• Recently, Central govt has told the Karnataka High Court that it will look into the matter of ‘Havana Syndrome’ in India, in response to a Bengaluru resident’s recent petition.


  • Havana Syndrome refers to a set of mental health symptoms that are said to be experienced by United States intelligence and embassy officials in various countries.
  • It is worth noting that in general, the word ‘syndrome’ simply means a set of symptoms.
  • It does not mean a unique medical condition, but rather a set of symptoms that are usually experienced together whose origins may be difficult to confirm.
  • The Havana Syndrome typically involves symptoms such as hearing certain sounds without any outside noise, nausea, vertigo and headaches, memory loss and balance issues.
  • As the name suggests, it traces its roots to Cuba in late 2016.
  • This was about a year after the US opened its embassy in the capital city of Havana after ties between the two countries were normalised in 2015.

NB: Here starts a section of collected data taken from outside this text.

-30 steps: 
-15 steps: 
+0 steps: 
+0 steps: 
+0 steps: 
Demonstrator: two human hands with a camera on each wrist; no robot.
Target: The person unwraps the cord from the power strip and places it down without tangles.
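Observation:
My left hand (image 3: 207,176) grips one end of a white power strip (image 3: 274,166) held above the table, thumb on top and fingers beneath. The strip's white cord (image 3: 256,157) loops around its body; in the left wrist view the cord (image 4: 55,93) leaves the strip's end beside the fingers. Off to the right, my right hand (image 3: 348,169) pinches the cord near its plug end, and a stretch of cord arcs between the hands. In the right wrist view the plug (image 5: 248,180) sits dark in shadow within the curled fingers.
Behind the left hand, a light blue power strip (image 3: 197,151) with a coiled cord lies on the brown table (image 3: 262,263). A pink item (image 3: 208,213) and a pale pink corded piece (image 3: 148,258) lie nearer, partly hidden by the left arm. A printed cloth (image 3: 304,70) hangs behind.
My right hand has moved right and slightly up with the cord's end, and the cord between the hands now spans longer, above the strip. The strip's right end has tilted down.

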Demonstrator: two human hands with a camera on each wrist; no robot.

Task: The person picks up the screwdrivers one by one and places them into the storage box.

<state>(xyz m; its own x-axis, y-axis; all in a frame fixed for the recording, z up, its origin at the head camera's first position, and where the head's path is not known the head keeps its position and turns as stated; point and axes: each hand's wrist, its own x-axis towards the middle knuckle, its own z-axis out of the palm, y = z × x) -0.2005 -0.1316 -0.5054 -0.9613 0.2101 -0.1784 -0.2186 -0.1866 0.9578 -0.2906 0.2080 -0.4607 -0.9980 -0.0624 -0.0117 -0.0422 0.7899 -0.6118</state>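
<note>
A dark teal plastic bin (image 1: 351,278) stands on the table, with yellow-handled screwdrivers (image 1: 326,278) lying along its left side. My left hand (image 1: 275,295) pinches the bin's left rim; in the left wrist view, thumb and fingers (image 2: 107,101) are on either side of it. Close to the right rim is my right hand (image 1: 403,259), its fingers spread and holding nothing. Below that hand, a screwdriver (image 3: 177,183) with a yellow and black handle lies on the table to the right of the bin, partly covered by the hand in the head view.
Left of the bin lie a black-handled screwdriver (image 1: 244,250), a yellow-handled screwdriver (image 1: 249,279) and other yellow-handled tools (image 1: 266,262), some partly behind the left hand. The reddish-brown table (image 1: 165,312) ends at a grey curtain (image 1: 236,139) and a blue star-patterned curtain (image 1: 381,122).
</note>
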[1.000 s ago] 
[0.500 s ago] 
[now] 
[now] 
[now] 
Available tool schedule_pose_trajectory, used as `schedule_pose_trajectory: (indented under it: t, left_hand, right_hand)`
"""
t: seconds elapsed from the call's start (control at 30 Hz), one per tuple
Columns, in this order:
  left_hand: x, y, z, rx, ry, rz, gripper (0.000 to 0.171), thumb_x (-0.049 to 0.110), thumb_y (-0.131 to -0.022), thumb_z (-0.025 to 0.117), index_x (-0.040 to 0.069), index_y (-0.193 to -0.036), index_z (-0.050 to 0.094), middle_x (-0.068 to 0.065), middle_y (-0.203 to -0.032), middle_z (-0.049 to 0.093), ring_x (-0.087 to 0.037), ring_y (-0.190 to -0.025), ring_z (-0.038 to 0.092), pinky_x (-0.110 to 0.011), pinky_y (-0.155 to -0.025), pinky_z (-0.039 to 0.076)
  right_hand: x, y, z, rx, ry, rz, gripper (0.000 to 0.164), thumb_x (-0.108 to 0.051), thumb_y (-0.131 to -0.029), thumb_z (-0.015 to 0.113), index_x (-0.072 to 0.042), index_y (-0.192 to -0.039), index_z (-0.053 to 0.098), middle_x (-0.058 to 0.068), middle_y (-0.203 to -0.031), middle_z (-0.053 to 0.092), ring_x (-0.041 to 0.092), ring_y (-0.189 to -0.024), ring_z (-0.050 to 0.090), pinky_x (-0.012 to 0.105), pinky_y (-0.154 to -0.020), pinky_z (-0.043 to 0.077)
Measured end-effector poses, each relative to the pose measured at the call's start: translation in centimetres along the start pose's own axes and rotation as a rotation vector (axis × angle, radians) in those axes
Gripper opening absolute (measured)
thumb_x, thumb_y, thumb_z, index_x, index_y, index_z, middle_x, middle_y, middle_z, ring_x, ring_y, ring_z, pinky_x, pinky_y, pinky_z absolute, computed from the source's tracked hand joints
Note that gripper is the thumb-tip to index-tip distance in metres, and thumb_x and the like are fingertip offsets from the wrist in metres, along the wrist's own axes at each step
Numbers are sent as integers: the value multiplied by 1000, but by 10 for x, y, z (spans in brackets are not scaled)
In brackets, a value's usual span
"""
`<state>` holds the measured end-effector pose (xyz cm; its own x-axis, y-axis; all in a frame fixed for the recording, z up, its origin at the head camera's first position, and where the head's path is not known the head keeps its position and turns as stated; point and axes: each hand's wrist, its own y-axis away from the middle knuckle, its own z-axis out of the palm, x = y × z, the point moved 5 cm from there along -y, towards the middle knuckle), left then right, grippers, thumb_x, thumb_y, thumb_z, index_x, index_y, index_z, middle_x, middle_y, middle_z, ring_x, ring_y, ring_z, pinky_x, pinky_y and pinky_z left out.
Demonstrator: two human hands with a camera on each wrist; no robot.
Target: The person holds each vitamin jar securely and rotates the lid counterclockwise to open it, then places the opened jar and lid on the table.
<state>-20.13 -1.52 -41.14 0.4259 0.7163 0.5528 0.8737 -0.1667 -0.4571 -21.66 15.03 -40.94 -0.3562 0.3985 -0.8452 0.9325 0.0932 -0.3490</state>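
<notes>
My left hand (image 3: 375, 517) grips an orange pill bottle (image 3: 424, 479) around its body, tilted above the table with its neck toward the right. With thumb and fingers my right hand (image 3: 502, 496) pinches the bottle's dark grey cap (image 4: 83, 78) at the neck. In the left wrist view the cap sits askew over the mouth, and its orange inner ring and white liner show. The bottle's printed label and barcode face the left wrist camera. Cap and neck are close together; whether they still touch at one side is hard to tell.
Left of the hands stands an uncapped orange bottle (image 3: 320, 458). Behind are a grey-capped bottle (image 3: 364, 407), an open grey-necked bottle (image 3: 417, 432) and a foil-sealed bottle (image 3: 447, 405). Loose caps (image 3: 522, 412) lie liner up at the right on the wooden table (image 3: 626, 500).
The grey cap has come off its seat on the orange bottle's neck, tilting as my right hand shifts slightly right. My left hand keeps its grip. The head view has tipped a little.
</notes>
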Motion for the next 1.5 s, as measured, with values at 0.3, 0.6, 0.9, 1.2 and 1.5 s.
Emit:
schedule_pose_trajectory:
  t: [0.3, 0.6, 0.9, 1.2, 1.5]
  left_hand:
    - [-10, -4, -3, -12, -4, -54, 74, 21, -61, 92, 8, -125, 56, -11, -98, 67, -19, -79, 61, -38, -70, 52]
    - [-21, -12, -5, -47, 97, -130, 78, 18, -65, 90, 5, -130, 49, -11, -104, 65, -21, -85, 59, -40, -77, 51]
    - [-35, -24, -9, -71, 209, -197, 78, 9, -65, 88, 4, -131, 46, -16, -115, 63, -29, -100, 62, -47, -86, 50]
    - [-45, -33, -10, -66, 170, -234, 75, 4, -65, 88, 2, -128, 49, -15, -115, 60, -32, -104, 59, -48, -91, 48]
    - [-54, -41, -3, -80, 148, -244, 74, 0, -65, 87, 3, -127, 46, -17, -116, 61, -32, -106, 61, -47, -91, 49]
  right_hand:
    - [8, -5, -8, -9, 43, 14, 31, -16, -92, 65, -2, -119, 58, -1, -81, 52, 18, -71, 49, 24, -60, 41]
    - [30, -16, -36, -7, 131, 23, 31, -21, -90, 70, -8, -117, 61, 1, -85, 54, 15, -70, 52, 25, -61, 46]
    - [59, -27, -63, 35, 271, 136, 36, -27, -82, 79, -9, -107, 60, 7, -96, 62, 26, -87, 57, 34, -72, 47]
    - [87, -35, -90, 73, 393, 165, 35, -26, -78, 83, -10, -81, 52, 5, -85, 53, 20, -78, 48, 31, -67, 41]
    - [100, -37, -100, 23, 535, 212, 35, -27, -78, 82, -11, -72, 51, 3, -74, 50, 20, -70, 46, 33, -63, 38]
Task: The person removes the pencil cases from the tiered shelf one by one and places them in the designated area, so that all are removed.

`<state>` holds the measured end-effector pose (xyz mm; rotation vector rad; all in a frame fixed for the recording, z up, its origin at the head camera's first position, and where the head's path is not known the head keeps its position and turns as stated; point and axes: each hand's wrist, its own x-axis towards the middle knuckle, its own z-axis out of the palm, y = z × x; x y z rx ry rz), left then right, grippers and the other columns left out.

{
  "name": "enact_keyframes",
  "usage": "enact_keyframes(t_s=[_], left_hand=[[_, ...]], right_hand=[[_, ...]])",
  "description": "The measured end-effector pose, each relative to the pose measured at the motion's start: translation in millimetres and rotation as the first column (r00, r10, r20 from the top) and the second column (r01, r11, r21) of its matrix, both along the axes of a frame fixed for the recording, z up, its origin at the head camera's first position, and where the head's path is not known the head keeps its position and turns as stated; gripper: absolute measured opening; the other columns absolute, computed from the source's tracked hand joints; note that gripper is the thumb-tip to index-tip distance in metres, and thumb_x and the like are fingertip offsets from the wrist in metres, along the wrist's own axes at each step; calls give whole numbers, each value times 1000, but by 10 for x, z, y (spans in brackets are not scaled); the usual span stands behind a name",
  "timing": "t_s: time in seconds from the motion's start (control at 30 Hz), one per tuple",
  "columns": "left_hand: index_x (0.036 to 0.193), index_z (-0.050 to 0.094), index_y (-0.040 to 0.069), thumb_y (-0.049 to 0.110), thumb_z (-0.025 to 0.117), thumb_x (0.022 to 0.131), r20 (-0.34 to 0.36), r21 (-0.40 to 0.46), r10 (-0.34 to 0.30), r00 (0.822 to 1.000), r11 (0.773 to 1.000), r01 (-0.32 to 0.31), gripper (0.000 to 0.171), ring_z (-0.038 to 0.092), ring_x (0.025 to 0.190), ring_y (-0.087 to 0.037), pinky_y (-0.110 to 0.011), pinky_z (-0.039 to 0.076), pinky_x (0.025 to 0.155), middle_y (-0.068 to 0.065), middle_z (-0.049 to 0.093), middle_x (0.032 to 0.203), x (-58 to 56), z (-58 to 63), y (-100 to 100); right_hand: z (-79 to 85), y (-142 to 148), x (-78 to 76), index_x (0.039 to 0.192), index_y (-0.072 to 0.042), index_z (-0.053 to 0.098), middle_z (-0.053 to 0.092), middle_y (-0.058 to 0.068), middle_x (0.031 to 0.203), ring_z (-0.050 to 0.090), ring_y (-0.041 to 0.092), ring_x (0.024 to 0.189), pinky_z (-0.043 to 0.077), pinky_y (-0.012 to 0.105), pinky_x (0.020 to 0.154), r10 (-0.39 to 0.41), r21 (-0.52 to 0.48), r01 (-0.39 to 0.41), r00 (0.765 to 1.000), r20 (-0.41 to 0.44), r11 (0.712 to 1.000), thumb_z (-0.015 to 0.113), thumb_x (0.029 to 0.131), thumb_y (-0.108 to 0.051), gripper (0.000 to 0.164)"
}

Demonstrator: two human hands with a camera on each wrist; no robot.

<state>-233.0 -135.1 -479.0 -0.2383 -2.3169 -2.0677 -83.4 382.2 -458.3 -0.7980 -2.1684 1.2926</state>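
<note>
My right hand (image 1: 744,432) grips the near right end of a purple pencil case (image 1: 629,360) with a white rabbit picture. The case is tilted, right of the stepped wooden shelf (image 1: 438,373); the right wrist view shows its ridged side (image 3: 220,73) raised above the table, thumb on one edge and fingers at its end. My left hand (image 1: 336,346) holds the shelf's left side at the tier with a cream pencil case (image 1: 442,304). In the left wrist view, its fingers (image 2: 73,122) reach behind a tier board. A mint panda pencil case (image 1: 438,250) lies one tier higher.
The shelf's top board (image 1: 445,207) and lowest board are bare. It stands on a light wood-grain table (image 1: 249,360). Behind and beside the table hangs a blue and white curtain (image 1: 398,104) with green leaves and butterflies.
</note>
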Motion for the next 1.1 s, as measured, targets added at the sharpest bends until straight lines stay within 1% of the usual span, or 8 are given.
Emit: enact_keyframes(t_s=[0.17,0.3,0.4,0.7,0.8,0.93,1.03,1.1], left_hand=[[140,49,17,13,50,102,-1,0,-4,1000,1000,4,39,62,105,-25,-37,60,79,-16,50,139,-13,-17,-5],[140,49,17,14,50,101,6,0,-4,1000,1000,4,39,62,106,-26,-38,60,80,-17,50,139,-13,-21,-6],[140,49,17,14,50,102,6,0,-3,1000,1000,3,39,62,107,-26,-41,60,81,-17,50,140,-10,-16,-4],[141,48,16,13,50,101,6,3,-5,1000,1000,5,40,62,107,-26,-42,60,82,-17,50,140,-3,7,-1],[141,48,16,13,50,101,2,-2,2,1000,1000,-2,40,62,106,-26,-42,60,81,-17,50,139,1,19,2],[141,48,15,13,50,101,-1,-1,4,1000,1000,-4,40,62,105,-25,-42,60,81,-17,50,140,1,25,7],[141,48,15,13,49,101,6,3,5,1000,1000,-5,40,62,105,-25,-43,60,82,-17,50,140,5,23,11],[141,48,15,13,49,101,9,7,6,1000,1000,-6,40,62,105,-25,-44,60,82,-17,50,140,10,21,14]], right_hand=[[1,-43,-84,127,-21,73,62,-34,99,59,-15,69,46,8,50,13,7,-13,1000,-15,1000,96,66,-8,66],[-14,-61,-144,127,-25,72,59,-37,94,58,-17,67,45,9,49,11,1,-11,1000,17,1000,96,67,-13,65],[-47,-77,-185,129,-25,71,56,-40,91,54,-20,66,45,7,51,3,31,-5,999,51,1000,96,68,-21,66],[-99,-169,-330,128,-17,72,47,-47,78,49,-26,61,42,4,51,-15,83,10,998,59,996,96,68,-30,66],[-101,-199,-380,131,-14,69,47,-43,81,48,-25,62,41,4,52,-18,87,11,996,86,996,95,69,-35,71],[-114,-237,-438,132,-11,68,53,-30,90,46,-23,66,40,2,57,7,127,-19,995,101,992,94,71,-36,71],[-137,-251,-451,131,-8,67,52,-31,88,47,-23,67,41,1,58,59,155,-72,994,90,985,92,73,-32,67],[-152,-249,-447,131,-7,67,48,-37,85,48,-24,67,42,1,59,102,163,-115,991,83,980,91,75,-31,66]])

  • Some US intelligence officials and members of the staff at the embassy began experiencing sudden bursts of pressure in their brains followed by persistent headaches, feelings of disorientation and insomnia.


  • The causes are not entirely sure.
  • Initially during the Cuban experience, being in a country that had been hostile to the US for over five decades, the suspicion was on Cuban intelligence or a section within the Cuban establishment that did not want US-Cuba relations to normalise. It was then speculated to be a “sonic attack”.
  • However, further study by scientists in the US and medical examination of the victims began to suggest that they may have been subjected to high-powered microwaves that either damaged or interfered with the nervous system.
  • It was said to have built pressure inside the brain that generated the feeling of a sound being heard.
  • Greater exposure to high-powered microwaves is said not only to interfere with the body’s sense of balance but also to impact memory and cause permanent brain damage.
  • Low levels of microwaves are also emitted from mobile phones but they are not targeted.
  • It was suspected that beams of high-powered microwaves were sent through a special gadget that Americans then called a “microwave weapon”.
  • The use of microwaves as a counter-intelligence tactic has been experimented with since the Cold War and both Russia and the US have made attempts to weaponise it.
  • There have been reports of US embassy officials in Moscow experiencing mental health issues due to the suspected use of microwaves in the 1970s.


  • As of July 2023, the 2021 incident was the only reported occurrence of the syndrome in India.
  • Sources in the Indian security establishment said in 2021 that they were not aware of any weapon with such capacities being in the possession of an Indian agency.
  • Even if there was one, it was unlikely the government would admit to having acquired such counter-espionage technology given the sensitive nature of intelligence work.